Clinton supporters say we can't go into the general election with a septuagenarian democratic socialist. Sanders supporters say that Clinton Derangement Syndrome would bring Republicans out of the woodwork to vote against her. O'Malley is subject to neither of these problems and, IMO, is the Democrat who'd have the best chance of winning in November.
On the Republican side, people sometimes talk about the "social conservative/evangelical lane" and the "Establishment lane" as being how the race will be winnowed down to two. On the Democratic side, O'Malley has no obvious lane.
* People who are happy with the party establishment have assumed for years that Clinton will be the nominee, and they're backing her.
* People who reject Clinton as too corporatist/hawkish/etc. want an emphatic rejection of politics as usual. Between Sanders and O'Malley, there isn't all that much daylight in terms of policy, but Sanders is more unconventional on style factors. The very factors that Clinton supporters point to, as problems for Sanders in November, are part of his appeal to the "insurrectionist" forces in the party. Nominating Sanders would be a clear departure from politics as usual.
At this point, it's very unlikely (though not impossible) that O'Malley will catch fire and go to the Convention with a plurality of delegates, let alone a majority. The most plausible path to an O'Malley nomination is that he gets out of the single digits, to do somewhat better, while neither Clinton nor Sanders can achieve a knockout. If the Convention delegates are split 40-40-20 or some such, after the first ballot (or after a few) some of the delegates in each of the larger camps might decide, "Well, at least O'Malley is better than that other leading candidate."
I think it far more likely that either Clinton or Sanders will have a majority of the delegates once the primaries end.

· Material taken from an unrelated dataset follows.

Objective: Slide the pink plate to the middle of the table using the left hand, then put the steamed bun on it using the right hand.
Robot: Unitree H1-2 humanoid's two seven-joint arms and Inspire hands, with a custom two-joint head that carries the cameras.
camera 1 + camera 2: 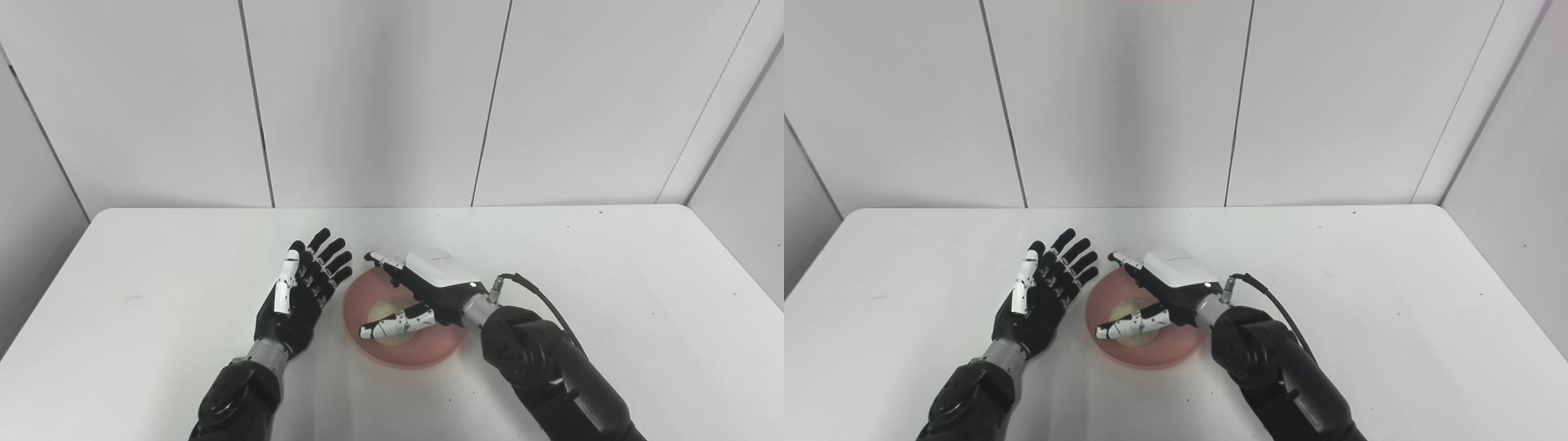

I don't think O'Malley is running for VP. If he were, he wouldn't have criticized "triangulation" as he did, nor would he have gone after Sanders on gun control. If his main goal were his personal advancement, then, when Barbara Mikulski announced her retirement, he would have dropped his Presidential campaign and run for her seat. At that point it was already apparent that his campaign results were disappointing and that Sanders had sewn up the "outsider/insurrectionist" lane.